Carbon capture, utilization, and storage (CCUS) was the focus of a Tuesday morning Research Topical Symposium (RTS) at the 2026 AMPP Conference. As carbon capture infrastructure expands, understanding how anthropogenic carbon dioxide (CO₂) streams affect pipeline materials is becoming increasingly important.  

A central technical challenge is defining acceptable impurity limits for transported CO₂ streams, since trace constituents such as hydrogen, water, sulfur compounds, or oxygen can significantly influence both fracture behavior and corrosion risk in pipeline steels. Unlike traditional CO₂ pipelines that transport relatively pure geologic CO₂, captured industrial streams — originating from sources such as ammonia plants, hydrogen production facilities, and steel manufacturing — may contain impurities that introduce new mechanical and corrosion risks for pipeline steels.

In the presentation “Effect of Dilute H₂ on Pipeline Seam Weld Integrity in CO₂ Pipelines,” Rick Noecker of ExxonMobil examined the effect of dilute hydrogen on seam weld integrity in dense-phase CO₂ service. As Noecker noted, “a little bit of hydrogen can go a long way.”  

Research has shown that hydrogen partial pressures as low as 1 bar under dense-phase (near-supercritical) CO₂ pipeline operating conditions can significantly reduce the fracture toughness of high-frequency electric resistance welded (HF-ERW) seam welds in modern line pipe steels — materials that have historically received close scrutiny in pipeline integrity programs — potentially lowering toughness to roughly one-third of the material’s in-air value.

Such reductions raise important concerns for integrity assessments, where resistance to running ductile fracture propagation must be maintained. Laboratory coupon testing has also indicated that dilute hydrogen may promote static crack growth in both vintage and modern pipeline steels. These findings highlight the importance of properly characterizing fracture toughness and crack-growth behavior when evaluating pipelines designed to transport anthropogenic CO₂ streams.

A second presentation, delivered by Yoon-Seok Choi of Ohio University, explored corrosion processes in dense-phase CO₂ environments and the challenges associated with obtaining reliable laboratory corrosion data.  

Dense-phase CO₂ corrosion studies often rely on complex experimental systems in which impurity injection methods, equilibration time, and experimental configuration can significantly influence results.

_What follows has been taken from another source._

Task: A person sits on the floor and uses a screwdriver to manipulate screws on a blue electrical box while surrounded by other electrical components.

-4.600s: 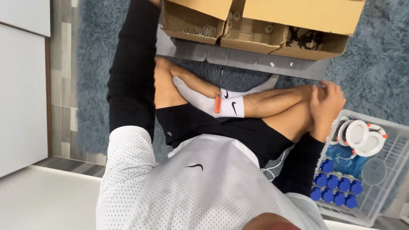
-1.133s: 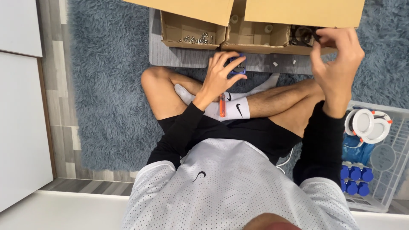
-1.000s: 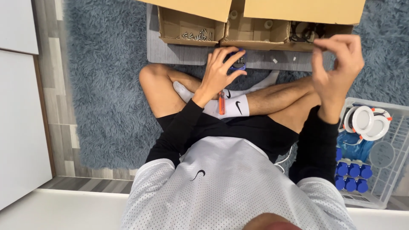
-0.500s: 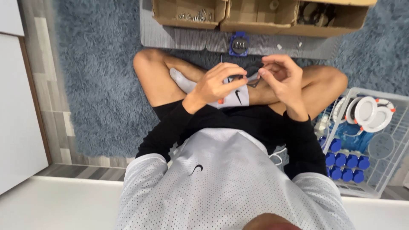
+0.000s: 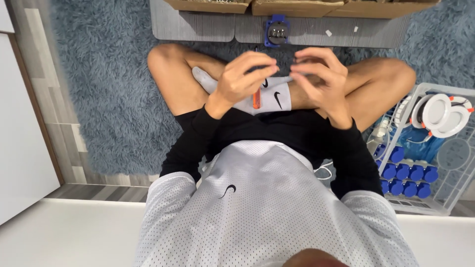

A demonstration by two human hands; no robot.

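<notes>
Both hands hover over the crossed legs. The left hand (image 5: 246, 74) and right hand (image 5: 319, 74) curl, fingertips pinched together; anything held is too blurred to tell.

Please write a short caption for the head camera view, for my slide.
Seated cross-legged on a blue shaggy rug, the left hand and right hand meet fingertip to fingertip above a small orange tool.

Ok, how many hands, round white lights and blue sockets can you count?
Hands: 2, the left hand and the right hand
Round white lights: 2
Blue socket: 1
Total: 5
</notes>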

Choi discussed improvements to batch autoclave testing methodologies designed to enhance experimental reliability and reproducibility.

Experimental results demonstrated that steel surfaces can act as catalytic sites for localized acid formation — even when thermodynamic models predict minimal acid generation—highlighting the importance of integrating surface reaction kinetics with bulk-phase CO₂ chemistry, particularly under conditions where trace water or impurity-driven reactions may promote acid formation at the steel surface.

Although the two presentations examined different degradation mechanisms — fracture behavior and corrosion chemistry — both highlighted how impurities present in anthropogenic CO₂ streams can significantly influence the long-term integrity of pipeline materials.

The presentations underscored the evolving materials challenges associated with transporting anthropogenic CO₂. As CCUS pipeline networks expand to support large-scale decarbonization efforts, improved materials characterization, experimental methodologies, and predictive models will play an increasingly important role in guiding pipeline design, integrity management, and safe long-term operations.